Mike Hendricks
Mike Hendricks (Getty Images)

In the build-up to the 2019 ICC Cricket World Cup, CricketCountry brings to you the most memorable moments and matches from the Cricket World Cup – right from its first edition, way back in 1975. With 96 days to go, in our latest World Cup Countdown, we recall how Mike Hendrick bowled England to a thrilling win vs Pakistan at Headingley.

Both England and Pakistan had already qualified for the 1979 World Cup semifinal, but their clash still had a purpose: the winner of the contest at Headingley would manage to avoid defending champions West Indies. The conditions were overcast (“a breezy, cloudy morning,” wrote Wisden), which made Pakistan captain Asif Iqbal go in with five seamers — Imran Khan, Sikander, Mudassar Nazar, Majid, and himself.

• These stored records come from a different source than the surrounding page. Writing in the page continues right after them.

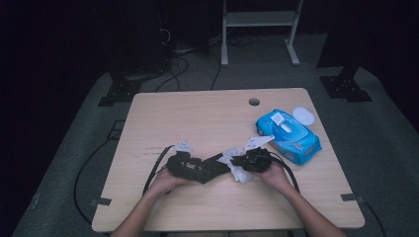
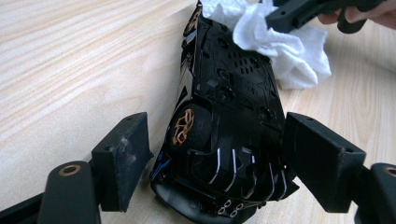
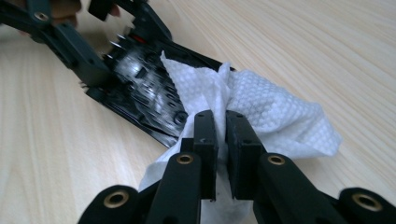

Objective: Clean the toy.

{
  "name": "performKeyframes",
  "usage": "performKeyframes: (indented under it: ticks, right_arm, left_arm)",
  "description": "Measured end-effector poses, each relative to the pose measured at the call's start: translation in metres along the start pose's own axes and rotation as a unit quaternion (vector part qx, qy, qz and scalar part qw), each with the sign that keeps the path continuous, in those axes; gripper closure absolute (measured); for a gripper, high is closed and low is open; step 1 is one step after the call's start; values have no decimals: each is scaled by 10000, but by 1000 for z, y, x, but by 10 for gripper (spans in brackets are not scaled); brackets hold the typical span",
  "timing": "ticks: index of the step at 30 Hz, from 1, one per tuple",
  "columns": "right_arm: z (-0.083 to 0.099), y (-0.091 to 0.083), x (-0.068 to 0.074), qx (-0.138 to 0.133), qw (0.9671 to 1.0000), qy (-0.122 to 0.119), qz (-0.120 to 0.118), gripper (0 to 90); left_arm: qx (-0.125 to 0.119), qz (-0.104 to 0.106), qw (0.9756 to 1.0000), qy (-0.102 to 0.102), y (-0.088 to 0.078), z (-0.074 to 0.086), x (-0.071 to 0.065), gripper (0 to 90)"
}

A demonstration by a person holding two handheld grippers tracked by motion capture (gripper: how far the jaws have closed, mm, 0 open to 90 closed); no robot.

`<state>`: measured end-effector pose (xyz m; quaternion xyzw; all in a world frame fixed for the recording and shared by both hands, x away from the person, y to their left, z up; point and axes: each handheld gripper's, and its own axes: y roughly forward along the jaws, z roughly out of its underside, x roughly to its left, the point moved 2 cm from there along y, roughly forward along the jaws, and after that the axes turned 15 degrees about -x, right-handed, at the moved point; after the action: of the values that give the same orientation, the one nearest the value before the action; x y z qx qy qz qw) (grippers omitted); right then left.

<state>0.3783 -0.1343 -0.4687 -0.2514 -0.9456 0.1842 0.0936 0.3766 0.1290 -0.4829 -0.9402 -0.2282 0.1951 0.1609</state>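
The right gripper (image 3: 221,126), pinching the white wipe (image 3: 275,112), has the upturned black toy car (image 3: 140,88) stretching toward eleven o'clock, the left gripper (image 2: 215,154) spread around its tail.

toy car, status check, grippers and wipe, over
Left gripper jaws straddle the black toy car, left one off it. Right gripper shut on the white wipe, against the car's underside. Nothing in the way.

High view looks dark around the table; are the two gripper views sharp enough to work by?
High view: table lit, surroundings black. Left gripper view: toy car sharp, slight glare on its underside. Right gripper view: wipe crisp, car behind it blurred and glinting.
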Motion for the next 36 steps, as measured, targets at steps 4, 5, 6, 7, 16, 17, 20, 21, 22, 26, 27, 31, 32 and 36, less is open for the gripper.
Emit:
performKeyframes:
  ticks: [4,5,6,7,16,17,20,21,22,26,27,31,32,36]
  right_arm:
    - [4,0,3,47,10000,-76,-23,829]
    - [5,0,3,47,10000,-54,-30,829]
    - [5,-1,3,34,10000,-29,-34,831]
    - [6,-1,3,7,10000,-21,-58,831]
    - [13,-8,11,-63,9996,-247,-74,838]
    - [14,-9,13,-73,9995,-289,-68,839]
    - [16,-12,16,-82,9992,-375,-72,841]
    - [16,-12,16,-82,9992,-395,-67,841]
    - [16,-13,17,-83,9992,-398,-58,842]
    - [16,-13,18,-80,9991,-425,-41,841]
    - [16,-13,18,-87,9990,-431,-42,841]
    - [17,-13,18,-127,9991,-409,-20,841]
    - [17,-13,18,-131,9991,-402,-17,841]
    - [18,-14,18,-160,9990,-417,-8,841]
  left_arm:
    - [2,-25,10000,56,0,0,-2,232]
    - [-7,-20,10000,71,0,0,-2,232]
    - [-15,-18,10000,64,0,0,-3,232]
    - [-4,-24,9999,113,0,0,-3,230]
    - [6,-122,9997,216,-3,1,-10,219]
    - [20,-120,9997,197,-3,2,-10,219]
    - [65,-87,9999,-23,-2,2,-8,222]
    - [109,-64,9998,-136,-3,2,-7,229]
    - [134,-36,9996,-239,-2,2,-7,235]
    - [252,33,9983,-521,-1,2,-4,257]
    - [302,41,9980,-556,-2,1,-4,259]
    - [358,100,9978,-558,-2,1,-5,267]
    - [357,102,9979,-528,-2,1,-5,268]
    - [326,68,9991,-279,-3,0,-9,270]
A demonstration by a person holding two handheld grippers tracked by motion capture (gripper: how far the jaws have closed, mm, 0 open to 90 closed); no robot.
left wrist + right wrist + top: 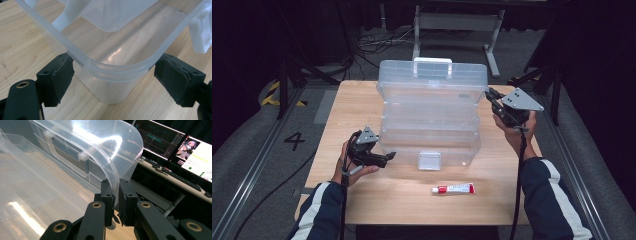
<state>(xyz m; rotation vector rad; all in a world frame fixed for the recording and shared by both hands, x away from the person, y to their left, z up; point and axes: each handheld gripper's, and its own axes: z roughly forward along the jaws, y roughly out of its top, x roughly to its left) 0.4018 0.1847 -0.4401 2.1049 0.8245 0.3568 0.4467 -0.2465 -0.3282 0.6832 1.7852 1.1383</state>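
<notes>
My left gripper (384, 159) sits low in my left hand (354, 167), jaws spread wide, nothing pressed by either pad (60, 77). My right gripper (490, 96), raised in my right hand (514, 131), has its jaws pinched nearly together.

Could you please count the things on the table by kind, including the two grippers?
Clear plastic storage box, lid raised: 1
Tube with a red cap: 1
Grippers: 2, the left gripper open around the box's front corner, the right gripper shut on the lid's edge
Total: 4
</notes>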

Mike Brearley, on the other hand, picked four — Bob Willis, Ian Botham, Chris Old, and Mike Hendrick — to go with the part-time military-medium of Graham Gooch and Geoffrey Boycott. Oh, and he also picked a spinner in Phil Edmonds.

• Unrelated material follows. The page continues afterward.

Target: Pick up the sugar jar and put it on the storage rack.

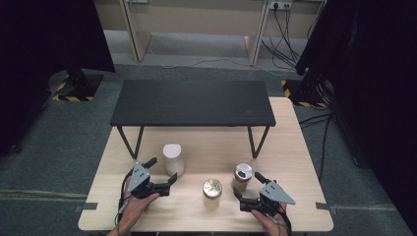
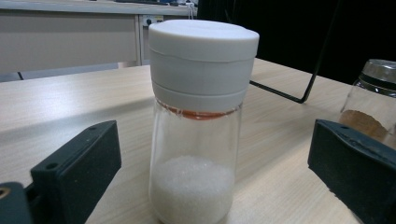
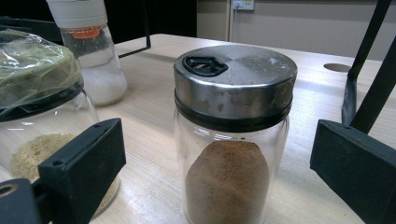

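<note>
A glass jar with a white lid (image 1: 173, 158) (image 2: 196, 126), partly filled with white grains, stands on the wooden table (image 1: 290, 152). My left gripper (image 1: 162, 169) (image 2: 217, 158) is open, one jaw on each side of the jar and not touching it. A glass jar with a metal lid (image 1: 243, 174) (image 3: 233, 135) holds brown powder. Around it my right gripper (image 1: 248, 184) (image 3: 219, 158) is open, both jaws apart from the glass. A third jar (image 1: 212, 189) (image 3: 37, 102), covered with plastic wrap and holding tan crumbs, stands between the two.
A low black bench (image 1: 192, 102) on thin metal legs stands across the far half of the table. One of its legs (image 3: 369, 60) rises just right of the metal-lidded jar. Bare wood lies at the front edge between my hands.
</note>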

Asif started with Imran, and disaster struck with the second ball as Brearley nicked one to Wasim Bari. Sikander rose to the task, finding the edge of Derek Randall, reducing England to 4 for 2. The onus was on Boycott and Gooch — probably the most equipped batsmen in terms of technique — to see off the new ball.

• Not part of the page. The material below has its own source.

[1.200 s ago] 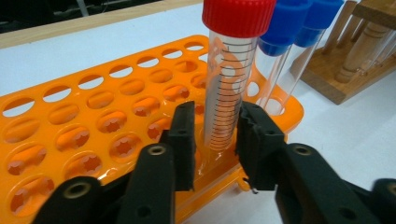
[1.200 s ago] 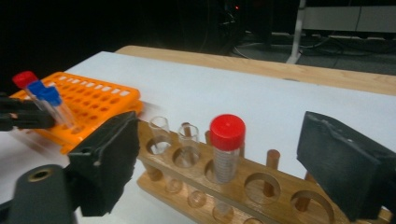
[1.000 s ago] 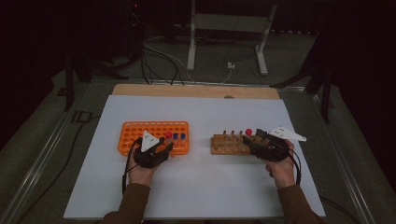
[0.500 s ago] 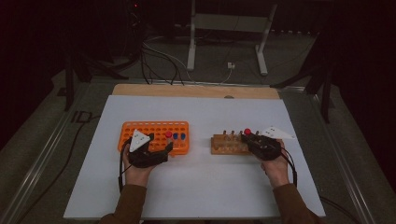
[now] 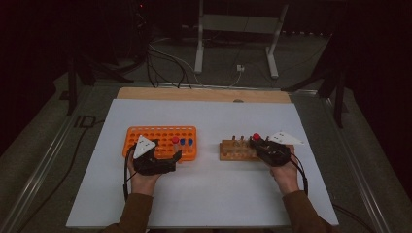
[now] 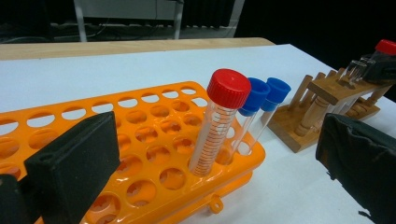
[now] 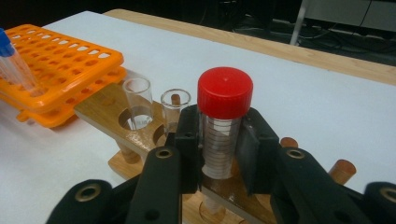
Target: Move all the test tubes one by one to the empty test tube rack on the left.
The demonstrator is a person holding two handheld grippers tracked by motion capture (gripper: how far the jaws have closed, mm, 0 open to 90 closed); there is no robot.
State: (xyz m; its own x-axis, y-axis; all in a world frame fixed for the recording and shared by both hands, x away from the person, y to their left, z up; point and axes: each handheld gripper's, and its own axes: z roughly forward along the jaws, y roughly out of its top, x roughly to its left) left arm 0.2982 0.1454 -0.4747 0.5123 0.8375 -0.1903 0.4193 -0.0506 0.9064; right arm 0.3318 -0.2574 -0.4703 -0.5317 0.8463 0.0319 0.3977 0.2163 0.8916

They did in fact see off the new ball, and added 47 in 79 minutes. Asif shuffled his bowlers well, and eventually Majid brought Boycott’s resilience to an end. Gooch did not last long either. The dour combination gave way to the flamboyant pair of David Gower and Botham. A few runs were plundered, but none of them made it big. Majid switched to off-breaks to remove both men, and with Asif striking with two wickets in quick succession, England were reduced to 118 for 8.

This brought Bob Willis to the crease to join Bob Taylor who held fort, adding crucial runs. They crossed 125, then 150, and it was not until 161 that Sikander ran through Willis’ defence. Hendrick managed to get off strike, and England finished on 165 for 9.

It was certainly a below-par score, despite the conditions. Though six English batsmen went past 15, only Gooch (33) managed to make it to the 30s. As for the five seamers, all of them bowled their quota of 12 overs, and everybody conceded between 24 and 37 runs.

It was a tough ask. The lowest successfully defended score in a World Cup till then was 266 (albeit by England). Willis and Hendrick started things for England, but Majid and Sadiq Mohammad looked comfortable, adding 27 in 29 minutes. Pakistan seemed to be cruising to victory — when Hendrick struck.

Hendrick had been bowling beautifully with an impeccable line and length, swinging the ball both ways with abundance. He finally broke through, having Majid caught by Botham. Two balls later a ball swung in, trapping Mudassar leg-before. There was a struggle for Zaheer Abbas, but Hendrick hit timber meanwhile, dismissing the set Sadiq.

Brearley had meanwhile replaced Willis with Botham, who removed Zaheer and Miandad in quick succession. Soon afterwards Haroon Rasheed was caught in the slip by Brearley. Pakistan, having lost 6 wickets for 7, were on a hopeless 34 for 6; Hendrick, with some support from Botham and Willis, had left them in tatters.

Pakistan had a long batting line-up with Wasim Raja at 7 and Imran at 8. Raja decided to counterattack, racing to a 25-ball 21 with four boundaries before Old hit his pads. The partnership had set the tone somewhat, and with Imran digging in, Asif saw a chance.

This was when Brearley rose to the task. He handled his four seamers efficiently, placing fielders in the right areas, cutting down the singles. Eventually, just when the seamers approached the ends of their quotas, Asif edged one to Brearley off Willis. He had scored 51.

It was Bari’s turn now to frustrate the bowlers. The tension mounted as Imran and Bari took Pakistan close to victory, adding 30 in 37 minutes. Brearley had another masterstroke this time, bringing Boycott back. Almost immediately he had Bari caught behind.

Sensing blood, Brearley tightened the noose around Imran and Sikander.

Sikander eventually holed out to Hendrick off Boycott, Pakistan were left 14 short of England’s score. Imran was left stranded on an 82-ball 21. As for the Man of the Match, Brian Close did not have to think: it had to be Hendrick.

Brief scores: England 165 for 9 in 60 overs (Graham Gooch 33; Majid Khan 3 for 27, Sikander Bakht 3 for 32) beat Pakistan 151 in 56 overs (Asif Iqbal 51; Mike Hendrick 4 for 15) by 14 runs.